Intelligent Environment Monitoring and Control

Abstract

Heating, Ventilation, and Air Conditioning (HVAC) systems play a vital role in building energy management by controlling the indoor environment and ensuring the occupant’s comfort. These systems are responsible for regulating the temperature and air quality inside buildings, thereby creating a comfortable and healthy indoor environment for occupants. However, the energy consumption of HVACs contributes significantly towards overall energy usage of a building and carbon footprint creating a challenge for building energy management. To address this challenge, this research proposes the development of a predictive model for HVAC temperature forecasting using Machine Learning (ML) algorithms to optimize energy efficiency while maintaining thermal comfort in buildings. The study focuses on comparing the performance of Transformer Neural Networks and CNN-LSTM, a seq2seq model combining Convolutional Neural Networks (CNN) and Long-Short Term Memory (LSTM) on multiple forecasting horizons. Both models are validated using data obtained from multiple devices which are deployed in a room verified by feedback survey forms filled by occupants. The transformer model outperformed, achieving an R2 score of 0.936 at a 1 minute forecasting horizon, surpassing the performance of CNN-LSTM model at all tested forecasting horizons.

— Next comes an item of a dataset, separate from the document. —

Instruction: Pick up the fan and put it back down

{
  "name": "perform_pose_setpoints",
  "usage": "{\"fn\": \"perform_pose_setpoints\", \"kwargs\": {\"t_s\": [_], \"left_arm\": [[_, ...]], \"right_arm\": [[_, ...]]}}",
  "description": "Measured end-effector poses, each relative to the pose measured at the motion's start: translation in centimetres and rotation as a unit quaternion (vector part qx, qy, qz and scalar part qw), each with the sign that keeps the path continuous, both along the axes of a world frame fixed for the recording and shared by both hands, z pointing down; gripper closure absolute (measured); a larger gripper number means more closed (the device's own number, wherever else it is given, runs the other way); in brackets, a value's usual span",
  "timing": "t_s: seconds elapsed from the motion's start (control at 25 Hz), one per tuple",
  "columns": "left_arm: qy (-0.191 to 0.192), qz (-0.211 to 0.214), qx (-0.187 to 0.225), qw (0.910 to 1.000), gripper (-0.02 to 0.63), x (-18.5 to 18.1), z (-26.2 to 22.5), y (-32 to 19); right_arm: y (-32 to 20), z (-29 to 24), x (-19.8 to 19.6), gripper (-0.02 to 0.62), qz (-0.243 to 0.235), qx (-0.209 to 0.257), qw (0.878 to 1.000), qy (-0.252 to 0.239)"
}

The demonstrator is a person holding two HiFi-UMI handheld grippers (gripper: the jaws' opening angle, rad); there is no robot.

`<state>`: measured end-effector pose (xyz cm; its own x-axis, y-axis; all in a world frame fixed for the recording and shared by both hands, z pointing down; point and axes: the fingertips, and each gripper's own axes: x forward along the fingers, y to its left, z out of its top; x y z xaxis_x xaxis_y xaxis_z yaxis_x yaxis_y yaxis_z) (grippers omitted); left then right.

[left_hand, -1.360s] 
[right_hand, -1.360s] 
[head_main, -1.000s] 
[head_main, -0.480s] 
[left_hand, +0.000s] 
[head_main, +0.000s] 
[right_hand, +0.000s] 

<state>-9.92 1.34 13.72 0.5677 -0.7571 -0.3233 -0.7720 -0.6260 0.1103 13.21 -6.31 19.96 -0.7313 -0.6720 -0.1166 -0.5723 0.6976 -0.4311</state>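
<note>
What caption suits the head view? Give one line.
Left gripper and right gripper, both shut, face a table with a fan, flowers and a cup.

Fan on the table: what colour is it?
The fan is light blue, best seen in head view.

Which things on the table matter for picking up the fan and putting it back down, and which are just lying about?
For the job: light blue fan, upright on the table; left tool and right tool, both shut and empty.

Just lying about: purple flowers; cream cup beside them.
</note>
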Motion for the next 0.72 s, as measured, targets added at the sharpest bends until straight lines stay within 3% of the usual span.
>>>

The transformer model yielded significant energy savings thereby reducing energy consumption by almost 50 percent compared to the nonAI conventional methods, particularly at forecasting horizons of 1 minute and 60 minutes, while the occupant survey also favored a 60-minute forecasting horizon indicating that the proposed model can effectively balance energy efficiency with occupant comfort. The performance of transformer model particularly with a 60-minute forecasting horizon underscores its potential to optimize energy efficiency while ensuring thermal comfort in building energy management systems.